Using fuels with lower life-cycle emissions in existing natural gas applications also holds significant potential. These fuels include renewable natural gas (or RNG, normally captured methane from biologic processes) or hydrogen created through low-emitting processes.
Economy-wide or systemic “optimal” emissions reductions is beyond this paper’s scope. For example, adding electrified heating increases electricity demand, all else equal, thereby increasing emissions caused to generate it. While electrification alone will undoubtedly increase demand, it is certainly possible that countervailing efficiency measures, often undertaken at the same time as heat pump installation for example, may reduce demand for electricity. These topics will surely be part of reducing sector emissions, but they are not formally considered in our scenario-based analysis.
Our analysis focuses exclusively on determining what it would cost to electrify Canada’s entire space and water heating stock as a means of decarbonizing the residential sector. The analysis does not comment on the likelihood of achieving the emissions reductions outlined by the Canadian government, nor take a position as to the degree of ambition.
The paper concludes that our simplified “what if” scenario of replacing new and existing space and water heating with electric heat pumps will be expensive and require a pace of retrofits several times than it is today. This implies such a scenario is unlikely to be the fastest and most-cost effective path.
We find that
- About ten million Canadian homes emit GHGs. Ontario is home to just under five million of them.
- Despite its large population, Quebec faces a relatively smaller challenge since about two-thirds of homes there already rely on electricity.
- Cost-effective emissions-reduction varies widely by building type, building size, building age, region, climate, as well as differences in access to and cost of electricity compared to other fuels.
- Canada would need to retrofit about 423,000 dwellings per year (assuming no new GHG emitting builds past 2030) to fully electrify all dwellings by 2050.
- Meeting 2030 targets requires even more aggressive action: over half a million retrofits would be required per year, and no emitting homes could be built past 2022. For comparison purposes, that number of retrofits is more than the entire housing stock of Saskatchewan (approximately 485,000 units).

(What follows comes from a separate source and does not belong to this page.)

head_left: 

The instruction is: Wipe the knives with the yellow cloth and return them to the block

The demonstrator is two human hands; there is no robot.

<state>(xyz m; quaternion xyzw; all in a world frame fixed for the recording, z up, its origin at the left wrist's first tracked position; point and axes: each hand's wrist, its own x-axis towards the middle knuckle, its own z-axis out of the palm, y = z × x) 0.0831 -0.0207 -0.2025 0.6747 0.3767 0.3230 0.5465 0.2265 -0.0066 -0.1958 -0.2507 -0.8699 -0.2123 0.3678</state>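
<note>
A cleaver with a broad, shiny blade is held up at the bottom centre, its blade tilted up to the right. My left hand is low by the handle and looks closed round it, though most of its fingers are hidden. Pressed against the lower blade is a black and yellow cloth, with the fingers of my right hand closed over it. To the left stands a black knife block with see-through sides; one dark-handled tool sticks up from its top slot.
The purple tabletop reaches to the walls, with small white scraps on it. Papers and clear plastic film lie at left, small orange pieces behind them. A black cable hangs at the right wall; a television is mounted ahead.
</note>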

- Early action, particularly on newly constructed homes, reduces the need for, and cost of, future interventions. Given buildings’ long lives, it makes little sense to install high-emitting systems now if there is a looming potential to face future high fuel prices or undertake unanticipated retrofits. Retrofit needs drop by almost 2.2 million units, and the annual retrofit rate required to meet 2050 targets would drop to about 355,000 per year if no new emitting buildings came on the market after 2022 (admittedly unrealistic). Even with such an aggressive assumption, emissions only fall by about 26 percent to 2030, still not enough to meet government targets.
- Whether paid by the consumer or taxpayer, retrofits aren’t cheap. On a Canada-wide basis, meeting the 2050 target will cost between $4.5 billion to $6.3 billion per year. This is roughly equal to two or three modern hospitals per year.
- Consumers need to know that future electricity use will be affordable. Electricity underpins progress on decarbonization and consumers will be more willing to undertake electrification investments if they know they won’t face nasty future price hikes, especially compared to other energy sources like natural gas.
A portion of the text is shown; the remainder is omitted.